Channels ▼
RSS

Templates Without Code Bloat


August 1995/Templates Without Code Bloat

David Gottner is a programmer specializing in compilers, interpreters, and graphics programming. He graduated from Colorado State University in 1989, and has been programming in C++ for three years. David can be reached on the Internet at [email protected]

Introduction

C++ templates offer a powerful tool to implement generic container classes that are as efficient as hand-crafted data structures. Unfortunately, templates allow one to reuse source code only. A careless implementation of a data structure can result in code bloat of several megabytes. For this reason, most template classes allow you to store only pointers (because all data pointers are the same size and can be stored as generic (void *) pointers internally). Or they provide only simple data structures that are small enough to make it feasible to instantiate many times (for example, arrays and linked lists).

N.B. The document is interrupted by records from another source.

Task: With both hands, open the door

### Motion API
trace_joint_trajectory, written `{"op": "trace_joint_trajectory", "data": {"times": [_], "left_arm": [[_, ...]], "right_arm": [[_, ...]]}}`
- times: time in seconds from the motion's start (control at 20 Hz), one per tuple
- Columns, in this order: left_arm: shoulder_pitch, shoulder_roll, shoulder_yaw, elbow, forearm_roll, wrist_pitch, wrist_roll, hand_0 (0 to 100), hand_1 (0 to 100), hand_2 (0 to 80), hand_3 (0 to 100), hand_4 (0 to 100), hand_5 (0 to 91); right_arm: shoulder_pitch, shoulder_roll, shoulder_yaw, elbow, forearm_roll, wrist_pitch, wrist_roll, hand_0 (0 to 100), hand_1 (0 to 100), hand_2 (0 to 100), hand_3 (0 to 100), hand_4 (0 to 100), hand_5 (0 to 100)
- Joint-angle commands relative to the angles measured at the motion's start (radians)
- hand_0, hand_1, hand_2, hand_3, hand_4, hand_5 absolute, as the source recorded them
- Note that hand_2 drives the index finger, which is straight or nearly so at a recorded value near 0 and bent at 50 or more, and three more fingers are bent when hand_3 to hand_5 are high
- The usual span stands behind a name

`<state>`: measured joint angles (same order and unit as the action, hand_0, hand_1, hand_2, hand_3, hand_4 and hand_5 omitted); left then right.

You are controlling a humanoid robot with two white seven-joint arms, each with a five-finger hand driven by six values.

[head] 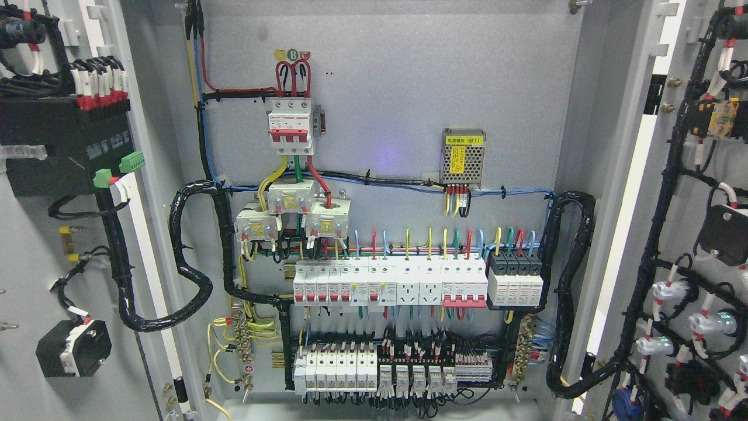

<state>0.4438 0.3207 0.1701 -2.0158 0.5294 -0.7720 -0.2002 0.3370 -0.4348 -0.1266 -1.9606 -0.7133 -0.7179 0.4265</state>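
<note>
both cabinet doors are seen swung wide: the left door point(35, 280) stands at the picture's left edge with its inner face and wiring shown, and the right door point(701, 234) likewise at the right edge. between them the back panel point(385, 88) is fully exposed, with the main breaker point(290, 126), a small power supply point(463, 156) and a row of breakers point(388, 283) laid bare. neither hand is in view, so the state of the fingers cannot be told. the opening step is judged as good as done; little more seems called for than the arms being kept clear of the doors' looped cable bundles point(193, 257).
</note>
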Motion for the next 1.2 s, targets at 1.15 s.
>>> {"op": "trace_joint_trajectory", "data": {"times": [1.15], "left_arm": [[-0.244,0.212,0.201,0.554,0.233,-0.445,-0.002,0,0,0.0,0,0,0.0]], "right_arm": [[0.088,0.005,-0.146,0.052,-0.112,0.002,-0.003,39,0,0,0,0,0]]}}
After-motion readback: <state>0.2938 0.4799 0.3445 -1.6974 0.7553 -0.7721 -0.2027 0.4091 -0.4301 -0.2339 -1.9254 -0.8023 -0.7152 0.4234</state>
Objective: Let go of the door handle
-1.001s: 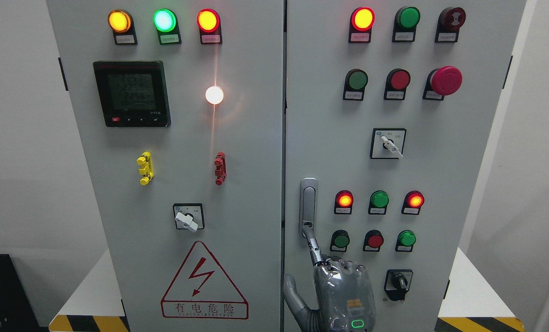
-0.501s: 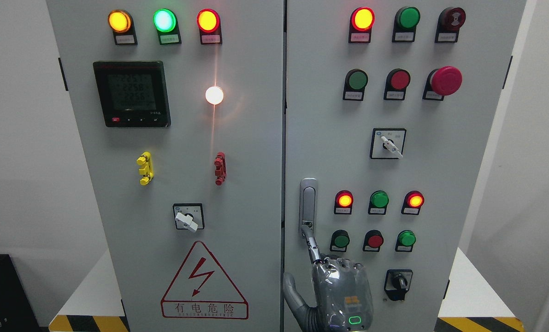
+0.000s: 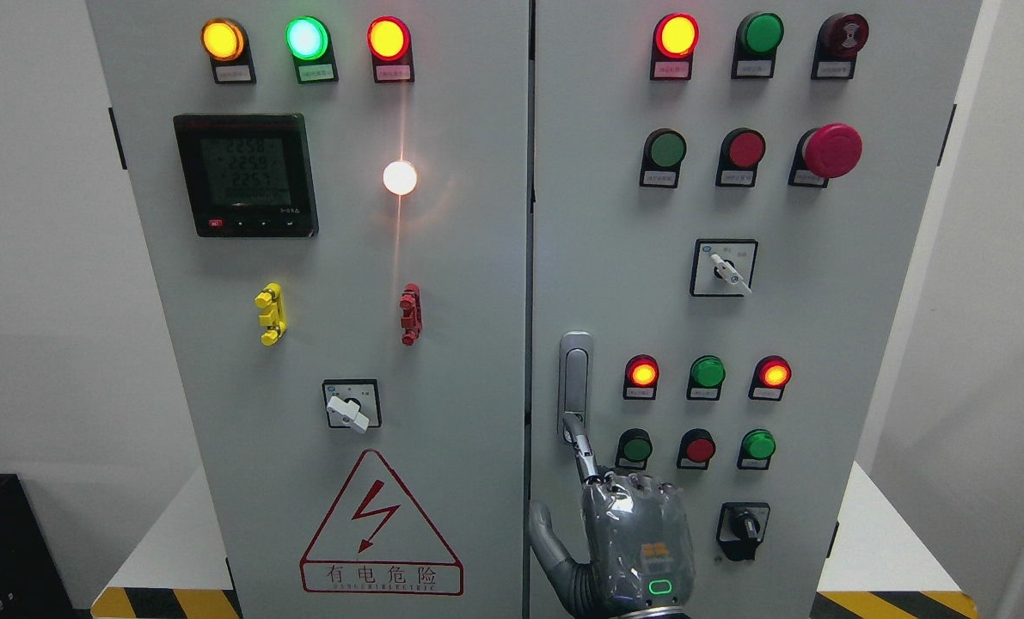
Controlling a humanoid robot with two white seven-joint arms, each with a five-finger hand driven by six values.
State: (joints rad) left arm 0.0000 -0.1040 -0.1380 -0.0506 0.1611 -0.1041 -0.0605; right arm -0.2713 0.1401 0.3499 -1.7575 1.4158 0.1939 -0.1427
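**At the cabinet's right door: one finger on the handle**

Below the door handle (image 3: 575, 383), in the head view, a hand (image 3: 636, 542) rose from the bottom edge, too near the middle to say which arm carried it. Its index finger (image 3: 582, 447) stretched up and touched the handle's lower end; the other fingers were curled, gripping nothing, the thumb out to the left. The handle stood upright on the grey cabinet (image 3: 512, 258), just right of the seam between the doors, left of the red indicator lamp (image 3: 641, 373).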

With the technique described in this article, it is possible to define template definitions for much more complex data structures (such as B-trees) with only a minimal amount of excess code generation, and with no restrictions on the types of data that may be stored in the data structure. I have used this method in production quality code to implement generic hash-based and AVL-based dictionaries.

Using Derivation

Derivation is the tool most widely used to keep the number of instances of a template small. The technique is well documented in many C++ texts. See for example, Bjarne Stroustrup's, The Design and Evolution of C++ (Addison-Wesley, 1994), p. 346. Briefly, the standard technique to reduce object-code bloat works like this:

1. Define a naive implementation of a data structure, such as an array, which copies the contained objects in and out of the structure. For example:

template <class T>
class vector {
   T *data;
   int size;
public:
   vector(int sz)
      {
      data = new T[size=sz];
      }
   T &operator[](int i)
      {
      return data[i];
      };
   .....
   }
2. Instantiate a vector of void pointers:

typedef vector<void *> VPvector;
3. Derive a class Pvector from VPvector:

template <class T>
class Pvector : VPvector {
public:
   Pvector(int sz) :
      VPvector(sz) {}
   T *&operator[](int i)
      {
      return (T *&)
         VPvector::operator[](i);
      }
   }
In the documentation, the user of the vector package is advised to use the Pvector class in preference to the vector class when maintaining an array of pointers to objects. Heavy use of the Pvector class will minimize the amount of object code because the Pvector class uses only inline functions to implement its functionality.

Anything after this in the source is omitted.